With regard to what needs to change going forward, we need to work relentlessly to keep care at home wherever possible. In every service that we have, one of the questions we need to ask is whether it needs to be done in the facility or can it be taken care of in an outpatient setting? So many things that we do today were not believed to be possible to perform at home as recently as a few years ago. We must accelerate the efforts to keep our patients where they are most comfortable — at home with their families.

We also need to learn to work in new ways. This is evolving, with things like the workforce at home. We need to continue to learn how to stay connected as a team in this new world. All of these things are growing in importance as we adapt to this hybrid of inpatient, outpatient, and home healthcare.

HCB News: Cleveland Clinic is recognized not only as a leader in healthcare, but in environmental stewardship as well. Can you detail some of the work done as far as environmental impact?
ES: We’ve worked hard during the last decade to achieve that recognition. Our operations team is extremely focused on improving the efficiency of our facilities. We’ve reduced energy intensity by 22 percent despite growth over the last nine years. We’ve reduced our carbon footprint in the same period by 30 percent. We’ve built six million square feet of LEED-certified buildings. We’ve improved our recycling to where over one-third of our refuse is recycled.

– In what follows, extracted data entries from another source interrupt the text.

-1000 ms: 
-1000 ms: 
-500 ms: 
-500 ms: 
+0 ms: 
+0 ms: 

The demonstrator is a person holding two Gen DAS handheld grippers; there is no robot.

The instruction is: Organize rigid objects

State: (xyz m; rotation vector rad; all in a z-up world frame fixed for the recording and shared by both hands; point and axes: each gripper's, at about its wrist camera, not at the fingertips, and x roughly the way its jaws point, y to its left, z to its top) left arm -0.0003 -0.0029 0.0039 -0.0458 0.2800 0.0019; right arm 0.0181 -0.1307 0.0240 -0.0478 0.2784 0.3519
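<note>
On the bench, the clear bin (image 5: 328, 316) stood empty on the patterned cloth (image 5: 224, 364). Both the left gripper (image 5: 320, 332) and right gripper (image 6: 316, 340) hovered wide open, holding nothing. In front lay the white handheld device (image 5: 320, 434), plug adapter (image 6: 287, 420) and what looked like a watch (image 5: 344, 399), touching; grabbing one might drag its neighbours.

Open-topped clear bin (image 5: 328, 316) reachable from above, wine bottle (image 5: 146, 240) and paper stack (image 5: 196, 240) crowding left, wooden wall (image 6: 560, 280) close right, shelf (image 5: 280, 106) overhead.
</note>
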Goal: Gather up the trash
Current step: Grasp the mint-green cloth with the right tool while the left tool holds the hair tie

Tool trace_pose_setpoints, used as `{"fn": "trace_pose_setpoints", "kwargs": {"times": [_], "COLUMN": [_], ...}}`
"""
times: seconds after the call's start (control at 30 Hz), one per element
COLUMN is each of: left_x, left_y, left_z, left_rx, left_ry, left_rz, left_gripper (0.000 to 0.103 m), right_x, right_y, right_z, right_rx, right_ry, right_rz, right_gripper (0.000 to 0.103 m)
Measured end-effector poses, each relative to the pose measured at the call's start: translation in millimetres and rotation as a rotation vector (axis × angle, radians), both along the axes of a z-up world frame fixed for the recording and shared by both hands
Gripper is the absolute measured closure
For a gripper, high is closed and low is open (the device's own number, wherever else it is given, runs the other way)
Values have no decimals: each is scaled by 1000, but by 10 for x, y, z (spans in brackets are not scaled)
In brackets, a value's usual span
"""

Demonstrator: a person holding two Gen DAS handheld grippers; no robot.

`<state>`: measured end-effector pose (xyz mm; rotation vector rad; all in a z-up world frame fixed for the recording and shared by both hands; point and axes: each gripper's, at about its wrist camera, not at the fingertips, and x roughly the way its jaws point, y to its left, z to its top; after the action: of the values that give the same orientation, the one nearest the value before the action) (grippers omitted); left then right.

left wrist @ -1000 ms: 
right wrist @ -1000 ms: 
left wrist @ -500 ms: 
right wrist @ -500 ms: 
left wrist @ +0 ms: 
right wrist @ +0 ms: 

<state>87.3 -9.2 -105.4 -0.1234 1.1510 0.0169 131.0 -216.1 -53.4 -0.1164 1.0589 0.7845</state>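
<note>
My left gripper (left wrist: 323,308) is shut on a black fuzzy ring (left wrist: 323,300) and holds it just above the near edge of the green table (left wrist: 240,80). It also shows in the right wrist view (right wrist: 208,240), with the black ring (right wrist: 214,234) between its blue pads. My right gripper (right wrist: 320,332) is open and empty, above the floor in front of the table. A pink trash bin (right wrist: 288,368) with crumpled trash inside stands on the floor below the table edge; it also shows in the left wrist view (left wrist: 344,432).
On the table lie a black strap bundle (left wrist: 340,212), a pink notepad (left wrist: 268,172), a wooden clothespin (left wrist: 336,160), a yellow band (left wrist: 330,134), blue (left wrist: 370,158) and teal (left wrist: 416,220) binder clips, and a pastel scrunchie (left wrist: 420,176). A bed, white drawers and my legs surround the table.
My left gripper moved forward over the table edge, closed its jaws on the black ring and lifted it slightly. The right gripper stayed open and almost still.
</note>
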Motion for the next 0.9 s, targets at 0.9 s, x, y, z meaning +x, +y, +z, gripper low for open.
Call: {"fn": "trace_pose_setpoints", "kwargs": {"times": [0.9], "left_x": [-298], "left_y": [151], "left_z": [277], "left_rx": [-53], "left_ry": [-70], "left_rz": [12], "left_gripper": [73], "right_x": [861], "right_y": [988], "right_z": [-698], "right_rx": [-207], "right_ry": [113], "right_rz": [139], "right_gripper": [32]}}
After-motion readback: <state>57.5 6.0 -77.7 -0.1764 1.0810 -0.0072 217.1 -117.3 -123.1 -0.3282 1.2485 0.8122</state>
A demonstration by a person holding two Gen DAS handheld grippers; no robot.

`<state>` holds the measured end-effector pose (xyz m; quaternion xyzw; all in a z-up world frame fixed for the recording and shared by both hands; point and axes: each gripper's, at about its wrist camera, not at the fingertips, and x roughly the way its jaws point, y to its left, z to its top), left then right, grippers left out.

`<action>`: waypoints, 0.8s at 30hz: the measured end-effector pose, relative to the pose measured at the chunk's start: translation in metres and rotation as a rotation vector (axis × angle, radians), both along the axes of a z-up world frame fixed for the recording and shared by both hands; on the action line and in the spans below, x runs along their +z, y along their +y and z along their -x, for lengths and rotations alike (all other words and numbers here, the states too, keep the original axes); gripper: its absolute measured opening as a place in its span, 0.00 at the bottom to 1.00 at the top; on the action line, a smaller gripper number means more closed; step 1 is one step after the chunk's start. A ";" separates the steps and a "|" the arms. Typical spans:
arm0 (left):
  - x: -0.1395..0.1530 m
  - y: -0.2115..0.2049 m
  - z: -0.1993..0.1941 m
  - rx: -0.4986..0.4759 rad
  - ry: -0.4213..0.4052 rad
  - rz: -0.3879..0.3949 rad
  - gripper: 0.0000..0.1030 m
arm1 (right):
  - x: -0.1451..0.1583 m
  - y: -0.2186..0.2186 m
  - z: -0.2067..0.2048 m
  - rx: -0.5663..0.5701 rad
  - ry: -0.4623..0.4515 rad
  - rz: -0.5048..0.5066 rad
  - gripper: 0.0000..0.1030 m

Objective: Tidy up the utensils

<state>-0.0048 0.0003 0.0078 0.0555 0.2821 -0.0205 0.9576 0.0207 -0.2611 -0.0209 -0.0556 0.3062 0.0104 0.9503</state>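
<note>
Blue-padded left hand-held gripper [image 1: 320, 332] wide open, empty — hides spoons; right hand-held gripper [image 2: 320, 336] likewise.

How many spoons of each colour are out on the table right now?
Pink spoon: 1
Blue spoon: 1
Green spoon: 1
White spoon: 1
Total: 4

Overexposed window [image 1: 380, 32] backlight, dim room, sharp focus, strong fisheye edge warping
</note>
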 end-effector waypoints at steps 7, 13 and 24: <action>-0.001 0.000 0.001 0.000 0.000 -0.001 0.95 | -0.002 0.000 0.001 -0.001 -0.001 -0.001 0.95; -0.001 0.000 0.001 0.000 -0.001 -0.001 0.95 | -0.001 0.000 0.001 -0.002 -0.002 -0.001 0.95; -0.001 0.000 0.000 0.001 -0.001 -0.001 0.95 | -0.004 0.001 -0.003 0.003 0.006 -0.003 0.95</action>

As we design new facilities, we’re taking progressive approaches. We’re incorporating more natural lighting and we’re increasing the flexibility of how a space can be used. So as we design inpatient space, we intentionally design with the ability to convert to outpatient space with minimal changes required. It allows us to avoid renovations.

HCB News: Are there any recent developments or plans that you’d like to talk about?
ES: We remain focused during this period on growing our understanding of COVID-19. In the past four months, we have published almost 120 publications related to different therapies and ways to approach treating this disease.

We’re also expanding virtual care in ways that were never possible before. Two months ago, almost 75 percent of our outpatient interactions were virtual. We have created navigators to assist with the virtual experience. We have educated our patients and providers on how we can provide value and quality care through a virtual network.

Finally, we have made extensive efforts to extend outreach to our communities. Whether through testing programs or community-based primary care, we’ve worked to take our care to our patients where they live.